Python: Convert PDF to DOC

Question

How to convert a pdf file to docx. Is there a way of doing this using python?

I've saw some pages that allow user to upload PDF and returns a DOC file, like PdfToWord

Thanks in advance

If the pdf data is tabular, you can use tabula library to process your data and output in doc. — Stuti Verma, Feb 12 '19 at 10:16

score 20 · Accepted Answer · 2014-10-14T10:37:04.163

20

If you have LibreOffice installed

lowriter --invisible --convert-to doc '/your/file.pdf'

If you want to use Python for this:

import os
import subprocess

for top, dirs, files in os.walk('/my/pdf/folder'):
    for filename in files:
        if filename.endswith('.pdf'):
            abspath = os.path.join(top, filename)
            subprocess.call('lowriter --invisible --convert-to doc "{}"'
                            .format(abspath), shell=True)

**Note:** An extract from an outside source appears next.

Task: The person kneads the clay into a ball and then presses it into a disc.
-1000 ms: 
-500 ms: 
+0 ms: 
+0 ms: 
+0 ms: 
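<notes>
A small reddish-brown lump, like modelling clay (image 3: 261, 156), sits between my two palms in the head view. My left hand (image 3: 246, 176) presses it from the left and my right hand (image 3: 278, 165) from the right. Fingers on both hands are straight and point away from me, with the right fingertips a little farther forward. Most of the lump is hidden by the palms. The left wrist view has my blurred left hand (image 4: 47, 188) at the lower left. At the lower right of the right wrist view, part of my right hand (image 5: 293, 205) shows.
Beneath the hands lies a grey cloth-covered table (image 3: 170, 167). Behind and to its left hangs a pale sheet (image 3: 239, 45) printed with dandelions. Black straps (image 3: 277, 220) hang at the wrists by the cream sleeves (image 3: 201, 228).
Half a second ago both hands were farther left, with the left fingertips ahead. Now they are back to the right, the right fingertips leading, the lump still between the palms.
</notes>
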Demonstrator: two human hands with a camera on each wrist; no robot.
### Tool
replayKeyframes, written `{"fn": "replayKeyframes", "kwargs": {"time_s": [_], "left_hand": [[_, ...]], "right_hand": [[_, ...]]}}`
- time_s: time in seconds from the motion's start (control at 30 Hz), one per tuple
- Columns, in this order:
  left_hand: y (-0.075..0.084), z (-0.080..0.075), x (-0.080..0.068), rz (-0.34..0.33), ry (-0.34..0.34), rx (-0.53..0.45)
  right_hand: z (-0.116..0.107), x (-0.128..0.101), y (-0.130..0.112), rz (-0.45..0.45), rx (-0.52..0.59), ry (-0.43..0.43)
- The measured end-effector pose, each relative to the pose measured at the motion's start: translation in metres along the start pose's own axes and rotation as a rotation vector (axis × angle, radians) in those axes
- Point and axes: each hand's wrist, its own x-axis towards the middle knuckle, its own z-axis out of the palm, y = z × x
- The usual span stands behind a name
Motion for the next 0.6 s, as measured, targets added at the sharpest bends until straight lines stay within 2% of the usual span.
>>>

edited Oct 14 '14 at 10:37

answered Oct 14 '14 at 10:30

When I execute this command on my terminal, it just open a new _empty_ LibreOffice. I'm doing `lowriter --invisible --convert-to doc 'mypdf.pdf'`. But this seems to be what I'm looking for! Thanks! – AlvaroAV Oct 14 '14 at 10:40
@Liarez You can specify the output folder in the arguments. By default the converted file may be present in the ~/Home Directory. Check the help options (`lowriter --help`). Sorry, I couldn't test it now. – Oct 14 '14 at 10:50
Solved! I finally could make the command works! It works as expected, thanks you very much!! – AlvaroAV Oct 14 '14 at 11:11
6

@alvaroav plz share your command which is converting pdf to word using libreoffice. I have latest version of libreoffice – Steeve Sep 17 '16 at 13:01
2

For the macOS users: `/Applications/LibreOffice.app/Contents/MacOS/soffice --invisible --infilter="writer_pdf_import" --convert-to docx:"MS Word 2007 XML" file-to-convert.pdf` – Leland Apr 07 '21 at 20:01

score 9 · Answer 2 · answered Oct 14 '14 at 10:30

This is difficult because PDFs are presentation oriented and word documents are content oriented. I have tested both and can recommend the following projects.

However, you are most definitely going to lose presentational aspects in the conversion.

score 7 · Answer 3 · answered Apr 06 '20 at 19:06

If you want to convert PDF -> MS Word type file like docx, I came across this.

Ahsin Shabbir wrote:

import glob
import win32com.client
import os

word = win32com.client.Dispatch("Word.Application")
word.visible = 0

pdfs_path = "" # folder where the .pdf files are stored
for i, doc in enumerate(glob.iglob(pdfs_path+"*.pdf")):
    print(doc)
    filename = doc.split('\\')[-1]
    in_file = os.path.abspath(doc)
    print(in_file)
    wb = word.Documents.Open(in_file)
    out_file = os.path.abspath(reqs_path +filename[0:-4]+ ".docx".format(i))
    print("outfile\n",out_file)
    wb.SaveAs2(out_file, FileFormat=16) # file format for docx
    print("success...")
    wb.Close()

word.Quit()

This worked like a charm for me, converted 500 pages PDF with formatting and images.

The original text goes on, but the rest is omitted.